The two girls ran into the damp, pebble strewn cave.  “It’s deep, Mommy,” Jasmine called out.

“It lets out somewhere,” Carjel said firing then ducking a return shot as they were now in range of the Dichidian’s weapons.  “I can feel a breeze coming out.”

The couple readied to make a stand at the cave entrance, ready to flee into the unknown dark if they must, but preferring not to risk being trapped or lost and not wanting to abandon the others, all of them friends, and a very, very few of them family.

The battle went on for several long, desperate sor.  The Dichidians had clearly done more harm than they’d taken.  The Humans’ weapons were too few, at times too poorly charged, and the people holding them were not as well rested as they might have been.  The fight was turning badly, and a band of the scaled monsters was moving in on the little family.

“Girls, hide in the cave, GO!” Carjel said, backing toward the entrance and trying to cover Josette as she knelt to crawl into the child-sized cave opening.

“Come on, Mommy, Daddy.  It’s lots bigger back here and pretty too!”  Jasmine’s voice drifted toward them, distance distorted by the odd echoes of stone, earth, and root.

Josette’s feet were just past the threshold of the cave, and Carjel started to crouch down himself hoping he might take the tunnel backward so to pick off any that might try to follow, though it was unlikely they would.  Even the smallest soldier would never get through the opening naked, let alone in that armour these were wearing.  The hunters were rarely much smaller, though a few were lean enough they might find a way to squirm through.  It was all academic anyhow; as he got to his knees a stunner shot hit the ground between he and Josette.  Of all the neurostunners and neuroblasters being fired around the place this one had to be one of the soldier lances, a large and deadly monstrosity of a ‘stunner.  The strange energies don’t always have to connect to harm.  Not having touched flesh, there wasn’t the horrible agony and death that it was meant to cause, but it was enough.  Without special treatment their legs would be forever useless.
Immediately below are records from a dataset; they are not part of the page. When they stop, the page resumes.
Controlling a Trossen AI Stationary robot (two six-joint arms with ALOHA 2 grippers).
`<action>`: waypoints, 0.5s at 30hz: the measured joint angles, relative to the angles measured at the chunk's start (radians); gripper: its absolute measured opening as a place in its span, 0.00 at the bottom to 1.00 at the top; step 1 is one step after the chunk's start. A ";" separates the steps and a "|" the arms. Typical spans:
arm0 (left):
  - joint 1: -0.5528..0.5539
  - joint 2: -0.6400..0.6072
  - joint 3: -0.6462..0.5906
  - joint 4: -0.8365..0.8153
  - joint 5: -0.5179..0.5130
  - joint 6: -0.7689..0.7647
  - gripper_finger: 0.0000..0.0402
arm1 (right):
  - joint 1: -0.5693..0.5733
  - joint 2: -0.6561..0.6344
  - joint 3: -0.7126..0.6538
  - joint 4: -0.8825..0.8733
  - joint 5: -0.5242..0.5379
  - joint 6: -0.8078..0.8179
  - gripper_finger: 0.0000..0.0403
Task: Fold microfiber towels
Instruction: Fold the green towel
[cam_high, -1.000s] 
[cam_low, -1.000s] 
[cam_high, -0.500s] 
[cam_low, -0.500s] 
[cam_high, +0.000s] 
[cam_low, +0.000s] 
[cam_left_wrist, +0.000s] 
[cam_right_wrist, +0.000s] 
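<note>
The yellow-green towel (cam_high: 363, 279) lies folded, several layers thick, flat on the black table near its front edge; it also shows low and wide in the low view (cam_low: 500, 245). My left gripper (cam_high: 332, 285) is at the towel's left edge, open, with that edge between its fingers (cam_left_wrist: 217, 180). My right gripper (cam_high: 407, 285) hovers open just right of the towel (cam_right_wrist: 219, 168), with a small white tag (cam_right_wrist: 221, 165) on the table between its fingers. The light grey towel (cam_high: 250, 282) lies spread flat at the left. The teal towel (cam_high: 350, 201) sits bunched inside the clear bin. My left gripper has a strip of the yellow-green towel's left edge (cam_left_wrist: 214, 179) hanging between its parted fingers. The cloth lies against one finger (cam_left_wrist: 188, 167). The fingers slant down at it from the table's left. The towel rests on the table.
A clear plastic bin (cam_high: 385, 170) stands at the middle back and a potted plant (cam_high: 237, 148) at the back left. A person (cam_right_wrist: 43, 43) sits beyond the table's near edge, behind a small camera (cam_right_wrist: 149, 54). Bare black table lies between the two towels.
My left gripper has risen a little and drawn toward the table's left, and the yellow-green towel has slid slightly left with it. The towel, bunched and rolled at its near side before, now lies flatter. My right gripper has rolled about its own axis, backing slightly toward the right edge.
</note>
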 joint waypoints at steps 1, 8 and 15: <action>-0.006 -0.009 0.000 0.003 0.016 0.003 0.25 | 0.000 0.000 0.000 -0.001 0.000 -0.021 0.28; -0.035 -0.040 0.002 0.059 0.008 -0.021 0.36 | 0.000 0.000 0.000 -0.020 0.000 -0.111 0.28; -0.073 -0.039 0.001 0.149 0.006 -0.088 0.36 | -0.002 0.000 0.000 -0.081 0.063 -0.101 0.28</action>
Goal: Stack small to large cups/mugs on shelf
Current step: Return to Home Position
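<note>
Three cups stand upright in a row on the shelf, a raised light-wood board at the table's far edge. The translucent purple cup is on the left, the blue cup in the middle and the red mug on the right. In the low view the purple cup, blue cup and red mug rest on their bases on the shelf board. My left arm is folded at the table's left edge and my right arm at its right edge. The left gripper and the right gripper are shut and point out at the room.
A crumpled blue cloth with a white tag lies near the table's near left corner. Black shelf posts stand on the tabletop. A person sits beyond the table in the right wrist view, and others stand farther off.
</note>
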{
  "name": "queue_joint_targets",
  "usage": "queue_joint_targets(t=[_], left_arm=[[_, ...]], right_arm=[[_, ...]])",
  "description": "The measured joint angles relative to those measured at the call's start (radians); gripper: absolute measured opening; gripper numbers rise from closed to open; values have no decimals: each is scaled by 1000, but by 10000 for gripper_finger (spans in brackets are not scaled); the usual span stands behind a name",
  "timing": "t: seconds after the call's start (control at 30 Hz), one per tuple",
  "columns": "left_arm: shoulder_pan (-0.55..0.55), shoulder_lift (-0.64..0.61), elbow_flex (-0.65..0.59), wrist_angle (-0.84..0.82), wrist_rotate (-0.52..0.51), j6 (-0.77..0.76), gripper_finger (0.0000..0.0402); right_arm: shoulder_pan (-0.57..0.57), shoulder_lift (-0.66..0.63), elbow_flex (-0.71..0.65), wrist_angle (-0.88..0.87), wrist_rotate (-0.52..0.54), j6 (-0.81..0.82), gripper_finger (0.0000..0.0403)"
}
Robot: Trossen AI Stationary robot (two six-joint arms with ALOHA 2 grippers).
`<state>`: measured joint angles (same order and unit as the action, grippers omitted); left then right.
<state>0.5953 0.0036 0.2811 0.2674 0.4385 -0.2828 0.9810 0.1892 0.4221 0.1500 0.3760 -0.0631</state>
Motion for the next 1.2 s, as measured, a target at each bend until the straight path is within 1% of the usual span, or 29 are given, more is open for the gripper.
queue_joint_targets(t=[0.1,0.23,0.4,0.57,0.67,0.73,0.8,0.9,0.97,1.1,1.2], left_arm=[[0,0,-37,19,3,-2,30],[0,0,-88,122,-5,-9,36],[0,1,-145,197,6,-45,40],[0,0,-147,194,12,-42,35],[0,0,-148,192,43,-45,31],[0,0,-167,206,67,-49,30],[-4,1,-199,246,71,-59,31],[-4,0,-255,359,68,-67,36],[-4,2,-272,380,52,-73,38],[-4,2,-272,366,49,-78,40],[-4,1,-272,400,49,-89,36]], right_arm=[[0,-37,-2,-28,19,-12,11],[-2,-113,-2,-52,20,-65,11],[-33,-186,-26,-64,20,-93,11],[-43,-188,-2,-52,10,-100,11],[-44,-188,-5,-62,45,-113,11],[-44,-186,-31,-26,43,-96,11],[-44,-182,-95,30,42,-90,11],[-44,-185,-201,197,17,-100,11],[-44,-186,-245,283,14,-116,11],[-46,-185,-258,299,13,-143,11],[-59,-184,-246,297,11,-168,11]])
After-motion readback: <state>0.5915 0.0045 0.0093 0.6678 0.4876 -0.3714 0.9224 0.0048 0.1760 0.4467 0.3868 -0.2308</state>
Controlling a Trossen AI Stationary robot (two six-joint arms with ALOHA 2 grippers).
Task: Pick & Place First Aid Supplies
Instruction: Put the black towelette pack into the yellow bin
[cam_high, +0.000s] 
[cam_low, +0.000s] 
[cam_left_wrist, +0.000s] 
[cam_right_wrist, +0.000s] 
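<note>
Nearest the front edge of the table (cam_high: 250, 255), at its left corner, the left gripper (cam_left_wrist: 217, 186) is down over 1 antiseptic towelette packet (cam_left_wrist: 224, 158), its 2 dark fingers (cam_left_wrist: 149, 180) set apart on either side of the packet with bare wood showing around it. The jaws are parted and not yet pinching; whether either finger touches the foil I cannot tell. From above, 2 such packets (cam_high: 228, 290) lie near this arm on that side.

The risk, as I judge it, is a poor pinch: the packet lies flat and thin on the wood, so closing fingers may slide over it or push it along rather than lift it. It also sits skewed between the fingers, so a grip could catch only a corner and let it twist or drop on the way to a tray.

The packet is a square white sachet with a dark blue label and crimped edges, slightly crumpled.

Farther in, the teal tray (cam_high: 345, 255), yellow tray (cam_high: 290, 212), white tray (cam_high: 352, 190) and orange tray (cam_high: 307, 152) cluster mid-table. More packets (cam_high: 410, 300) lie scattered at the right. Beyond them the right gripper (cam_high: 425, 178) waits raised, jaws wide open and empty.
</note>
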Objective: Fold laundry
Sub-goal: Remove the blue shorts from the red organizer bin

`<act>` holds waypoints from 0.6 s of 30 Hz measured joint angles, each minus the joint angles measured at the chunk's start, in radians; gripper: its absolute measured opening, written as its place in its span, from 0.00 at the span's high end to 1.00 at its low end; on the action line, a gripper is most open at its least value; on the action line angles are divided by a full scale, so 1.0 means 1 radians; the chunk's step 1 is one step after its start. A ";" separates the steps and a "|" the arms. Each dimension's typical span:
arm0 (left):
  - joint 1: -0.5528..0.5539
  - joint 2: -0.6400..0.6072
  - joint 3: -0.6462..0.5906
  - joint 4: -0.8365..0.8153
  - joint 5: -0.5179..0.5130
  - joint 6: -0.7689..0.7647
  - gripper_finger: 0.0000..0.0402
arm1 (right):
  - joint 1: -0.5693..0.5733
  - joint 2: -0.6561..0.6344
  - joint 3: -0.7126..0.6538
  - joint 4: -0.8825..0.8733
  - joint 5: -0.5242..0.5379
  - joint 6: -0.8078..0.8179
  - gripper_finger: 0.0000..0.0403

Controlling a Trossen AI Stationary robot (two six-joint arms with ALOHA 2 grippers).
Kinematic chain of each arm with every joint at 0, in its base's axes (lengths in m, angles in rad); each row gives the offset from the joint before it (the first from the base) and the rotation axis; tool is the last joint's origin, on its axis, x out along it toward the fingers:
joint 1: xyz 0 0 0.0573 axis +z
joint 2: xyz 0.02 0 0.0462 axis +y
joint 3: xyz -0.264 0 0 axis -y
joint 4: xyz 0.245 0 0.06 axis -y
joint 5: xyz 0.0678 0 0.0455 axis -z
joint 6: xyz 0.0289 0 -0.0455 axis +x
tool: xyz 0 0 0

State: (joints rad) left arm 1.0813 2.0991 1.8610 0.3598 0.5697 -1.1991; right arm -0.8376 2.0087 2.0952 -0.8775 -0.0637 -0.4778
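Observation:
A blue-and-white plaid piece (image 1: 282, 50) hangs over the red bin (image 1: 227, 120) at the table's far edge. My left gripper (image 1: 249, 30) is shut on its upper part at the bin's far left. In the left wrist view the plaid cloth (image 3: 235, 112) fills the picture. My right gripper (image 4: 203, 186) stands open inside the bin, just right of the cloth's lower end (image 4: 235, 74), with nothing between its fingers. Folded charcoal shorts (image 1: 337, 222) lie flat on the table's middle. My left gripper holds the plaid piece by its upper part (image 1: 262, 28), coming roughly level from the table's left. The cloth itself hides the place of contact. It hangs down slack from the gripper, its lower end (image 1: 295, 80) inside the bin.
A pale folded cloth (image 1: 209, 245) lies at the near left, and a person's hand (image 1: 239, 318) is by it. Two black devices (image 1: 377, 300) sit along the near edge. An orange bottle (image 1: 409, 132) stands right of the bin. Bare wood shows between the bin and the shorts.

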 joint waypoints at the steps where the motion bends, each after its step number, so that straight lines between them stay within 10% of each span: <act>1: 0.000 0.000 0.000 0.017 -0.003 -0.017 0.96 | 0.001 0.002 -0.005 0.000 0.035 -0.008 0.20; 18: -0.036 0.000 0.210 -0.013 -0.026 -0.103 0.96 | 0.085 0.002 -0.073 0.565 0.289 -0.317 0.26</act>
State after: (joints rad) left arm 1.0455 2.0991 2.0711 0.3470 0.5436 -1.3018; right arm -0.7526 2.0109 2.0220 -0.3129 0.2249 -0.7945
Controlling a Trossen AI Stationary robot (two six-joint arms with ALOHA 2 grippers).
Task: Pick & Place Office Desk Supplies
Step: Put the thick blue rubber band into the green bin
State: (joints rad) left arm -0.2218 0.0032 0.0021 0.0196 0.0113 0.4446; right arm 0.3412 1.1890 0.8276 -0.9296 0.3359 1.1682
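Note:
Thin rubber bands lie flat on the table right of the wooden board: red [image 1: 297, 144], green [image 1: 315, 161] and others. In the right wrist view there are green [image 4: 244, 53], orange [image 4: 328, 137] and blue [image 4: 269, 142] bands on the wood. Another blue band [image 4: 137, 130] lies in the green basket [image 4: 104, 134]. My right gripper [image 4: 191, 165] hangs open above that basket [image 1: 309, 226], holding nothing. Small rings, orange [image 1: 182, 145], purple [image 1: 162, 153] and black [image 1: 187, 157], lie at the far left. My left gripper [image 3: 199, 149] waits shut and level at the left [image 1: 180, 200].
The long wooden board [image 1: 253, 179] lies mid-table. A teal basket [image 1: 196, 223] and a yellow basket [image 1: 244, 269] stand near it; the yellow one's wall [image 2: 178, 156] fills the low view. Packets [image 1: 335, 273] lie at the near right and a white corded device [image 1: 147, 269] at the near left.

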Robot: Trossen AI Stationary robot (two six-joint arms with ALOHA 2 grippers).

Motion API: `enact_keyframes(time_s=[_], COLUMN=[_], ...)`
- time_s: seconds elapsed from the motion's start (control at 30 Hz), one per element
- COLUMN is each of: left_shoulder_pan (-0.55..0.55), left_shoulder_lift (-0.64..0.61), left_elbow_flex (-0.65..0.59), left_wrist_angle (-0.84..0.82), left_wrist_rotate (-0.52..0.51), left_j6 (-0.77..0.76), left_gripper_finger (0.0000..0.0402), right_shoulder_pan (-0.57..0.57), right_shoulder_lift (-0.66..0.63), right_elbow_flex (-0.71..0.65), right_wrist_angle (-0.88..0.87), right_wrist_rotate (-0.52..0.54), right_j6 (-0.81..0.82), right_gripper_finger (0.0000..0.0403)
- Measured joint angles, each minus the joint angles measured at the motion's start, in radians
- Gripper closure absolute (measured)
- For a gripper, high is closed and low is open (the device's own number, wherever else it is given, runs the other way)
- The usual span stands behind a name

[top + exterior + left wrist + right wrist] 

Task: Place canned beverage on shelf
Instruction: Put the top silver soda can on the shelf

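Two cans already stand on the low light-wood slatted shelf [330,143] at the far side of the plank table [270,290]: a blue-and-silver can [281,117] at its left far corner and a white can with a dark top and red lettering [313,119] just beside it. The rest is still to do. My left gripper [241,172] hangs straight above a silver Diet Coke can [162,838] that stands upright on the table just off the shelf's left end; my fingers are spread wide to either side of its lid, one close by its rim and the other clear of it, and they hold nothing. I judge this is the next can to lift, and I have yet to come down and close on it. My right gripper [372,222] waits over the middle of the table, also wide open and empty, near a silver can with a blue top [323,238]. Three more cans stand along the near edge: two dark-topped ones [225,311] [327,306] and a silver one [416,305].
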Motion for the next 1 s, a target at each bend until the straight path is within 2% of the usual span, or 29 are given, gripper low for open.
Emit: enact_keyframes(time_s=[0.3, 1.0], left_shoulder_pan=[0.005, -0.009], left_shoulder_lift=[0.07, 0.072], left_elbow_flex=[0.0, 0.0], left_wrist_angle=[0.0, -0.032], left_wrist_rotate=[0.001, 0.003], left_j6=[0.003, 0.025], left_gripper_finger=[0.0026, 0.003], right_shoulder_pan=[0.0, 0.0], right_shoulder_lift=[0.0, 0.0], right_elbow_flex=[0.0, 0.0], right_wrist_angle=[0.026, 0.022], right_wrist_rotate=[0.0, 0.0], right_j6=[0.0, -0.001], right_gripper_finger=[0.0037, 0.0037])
“Mommy?”  Jasmine crept back when she’d heard them scream.  “Daddy?”  She pulled on her mother’s hands as Kamile came running back.

“Jazz, no.  Come … oh Vasha, Jessi are …”

Josette thrust her blaster into the eight year old’s hands.  “Take, Jazz and this and RUN!  Don’t come back, don’t look back, just RUN fast as you can far as you can.  We love you.  Now GO!

Jasmine screamed as Kami started pulling the little girl away, but the flash of a violet light caught her eye.  Her eyes widened in fear at what was held in her father’s hand, then when she looked at her mother’s hand and saw one of the little spheres lighting up there too; she needed no more prompting.  She ran as fast as her legs would carry her and didn’t stop until she heard the distant explosion and felt the ground shake.  Then she fell to her knees and cried until Kami urged her on, afraid the river might flood the cave in the tides.

They found another camp fourteen days after entering the cave, twelve after leaving it.  Thanks to their destroying the cave entrance, Carjel and Josette assured Kamile and Jasmine’s survival; the only two from that camp so lucky.